WHAT IS NEEDED: From the entries below, transcribe exactly the lines between the line holding "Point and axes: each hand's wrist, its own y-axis" and the line holding "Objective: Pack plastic", inclusive; skip all other lines.

(Records contained in a dataset)
________________________________________

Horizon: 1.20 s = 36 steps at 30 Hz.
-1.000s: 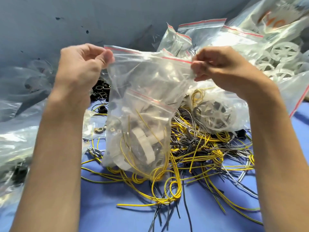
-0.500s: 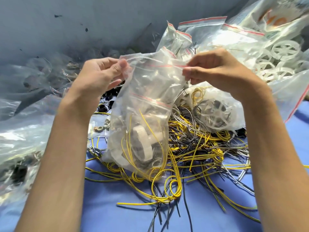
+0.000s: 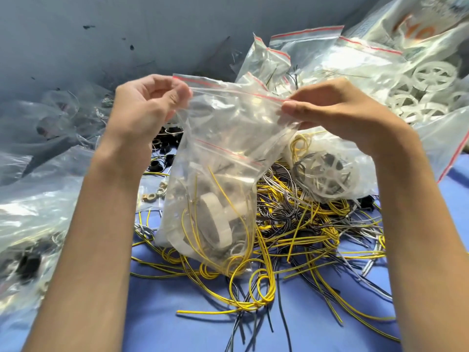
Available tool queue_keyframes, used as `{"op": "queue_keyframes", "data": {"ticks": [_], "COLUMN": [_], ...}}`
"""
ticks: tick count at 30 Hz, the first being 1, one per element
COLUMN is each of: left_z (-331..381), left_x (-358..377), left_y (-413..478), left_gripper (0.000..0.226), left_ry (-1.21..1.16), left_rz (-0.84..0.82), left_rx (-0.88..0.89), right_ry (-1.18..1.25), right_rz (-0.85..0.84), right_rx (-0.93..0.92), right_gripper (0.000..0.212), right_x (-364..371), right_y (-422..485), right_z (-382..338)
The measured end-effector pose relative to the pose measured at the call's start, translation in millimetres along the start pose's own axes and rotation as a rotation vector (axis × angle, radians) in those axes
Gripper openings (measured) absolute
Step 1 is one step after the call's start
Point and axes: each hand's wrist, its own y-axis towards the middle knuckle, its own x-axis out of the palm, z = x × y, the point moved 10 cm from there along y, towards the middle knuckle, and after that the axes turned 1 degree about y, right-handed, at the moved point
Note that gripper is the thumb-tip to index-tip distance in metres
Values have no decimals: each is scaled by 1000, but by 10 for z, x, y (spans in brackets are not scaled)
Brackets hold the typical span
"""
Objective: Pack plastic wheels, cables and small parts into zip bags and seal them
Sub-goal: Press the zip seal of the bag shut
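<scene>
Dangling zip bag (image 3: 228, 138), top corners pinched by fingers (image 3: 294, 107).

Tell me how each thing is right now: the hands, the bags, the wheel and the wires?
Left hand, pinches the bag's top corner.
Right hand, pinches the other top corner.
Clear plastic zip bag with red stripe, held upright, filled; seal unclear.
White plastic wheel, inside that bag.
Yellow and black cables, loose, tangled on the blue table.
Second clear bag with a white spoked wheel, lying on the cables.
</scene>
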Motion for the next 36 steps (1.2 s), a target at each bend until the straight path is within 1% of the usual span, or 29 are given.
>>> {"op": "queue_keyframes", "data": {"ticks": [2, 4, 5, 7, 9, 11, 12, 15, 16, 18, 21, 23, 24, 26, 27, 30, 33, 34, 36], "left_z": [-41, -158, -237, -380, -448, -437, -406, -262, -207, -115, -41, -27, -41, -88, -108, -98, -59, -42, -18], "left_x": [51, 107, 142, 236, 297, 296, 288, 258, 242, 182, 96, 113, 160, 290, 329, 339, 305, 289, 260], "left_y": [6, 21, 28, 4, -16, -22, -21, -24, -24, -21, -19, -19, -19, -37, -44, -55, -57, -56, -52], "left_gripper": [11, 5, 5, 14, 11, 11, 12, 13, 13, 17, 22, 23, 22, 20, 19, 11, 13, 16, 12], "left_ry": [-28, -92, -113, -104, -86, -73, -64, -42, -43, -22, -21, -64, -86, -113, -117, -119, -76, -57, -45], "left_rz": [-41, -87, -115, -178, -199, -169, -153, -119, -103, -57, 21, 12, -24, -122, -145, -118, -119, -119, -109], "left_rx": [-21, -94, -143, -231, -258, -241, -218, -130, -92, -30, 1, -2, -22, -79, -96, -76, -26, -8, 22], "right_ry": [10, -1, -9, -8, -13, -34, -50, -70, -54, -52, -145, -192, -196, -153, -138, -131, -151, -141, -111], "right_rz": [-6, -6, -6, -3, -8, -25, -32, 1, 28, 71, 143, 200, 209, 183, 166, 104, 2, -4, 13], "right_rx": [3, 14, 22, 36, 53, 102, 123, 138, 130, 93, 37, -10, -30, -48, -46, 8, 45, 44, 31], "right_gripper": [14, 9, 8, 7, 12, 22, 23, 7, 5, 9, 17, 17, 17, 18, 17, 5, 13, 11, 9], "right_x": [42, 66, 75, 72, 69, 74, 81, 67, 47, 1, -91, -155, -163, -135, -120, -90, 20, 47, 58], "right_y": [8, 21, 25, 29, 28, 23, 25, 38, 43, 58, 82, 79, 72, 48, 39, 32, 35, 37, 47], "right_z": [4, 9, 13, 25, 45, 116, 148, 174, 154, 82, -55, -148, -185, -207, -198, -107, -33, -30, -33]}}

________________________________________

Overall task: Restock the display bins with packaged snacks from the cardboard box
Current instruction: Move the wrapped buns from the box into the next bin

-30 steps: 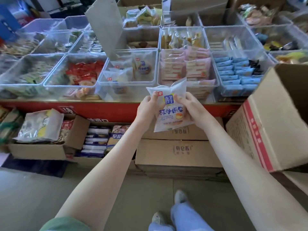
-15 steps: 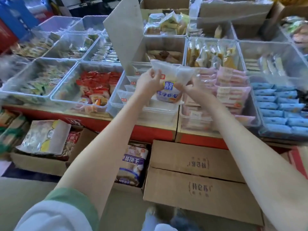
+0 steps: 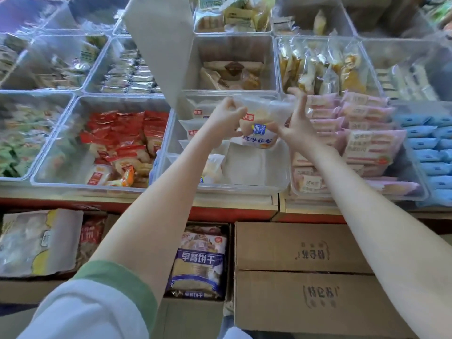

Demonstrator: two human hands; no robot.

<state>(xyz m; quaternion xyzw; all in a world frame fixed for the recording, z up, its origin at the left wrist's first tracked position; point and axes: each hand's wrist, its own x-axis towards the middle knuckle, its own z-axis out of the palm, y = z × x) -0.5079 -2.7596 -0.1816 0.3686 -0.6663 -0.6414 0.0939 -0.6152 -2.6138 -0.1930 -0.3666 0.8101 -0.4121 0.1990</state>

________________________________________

EXERCISE RESULT:
Point and axes: each hand's wrist, its own y-axis towards the middle knuckle, its own x-axis out of the palm, z = x × y, the point moved 10 cm from there along y, towards the middle knuckle, and after that the axes turned 1 degree about y, right-handed, at the moved point
Note that gripper is the thumb-tip to index-tip distance in metres
Values have no decimals: each is scaled by 1000, but by 10 for z, x, y (spans in brackets are not scaled)
Brackets hold the typical span
"""
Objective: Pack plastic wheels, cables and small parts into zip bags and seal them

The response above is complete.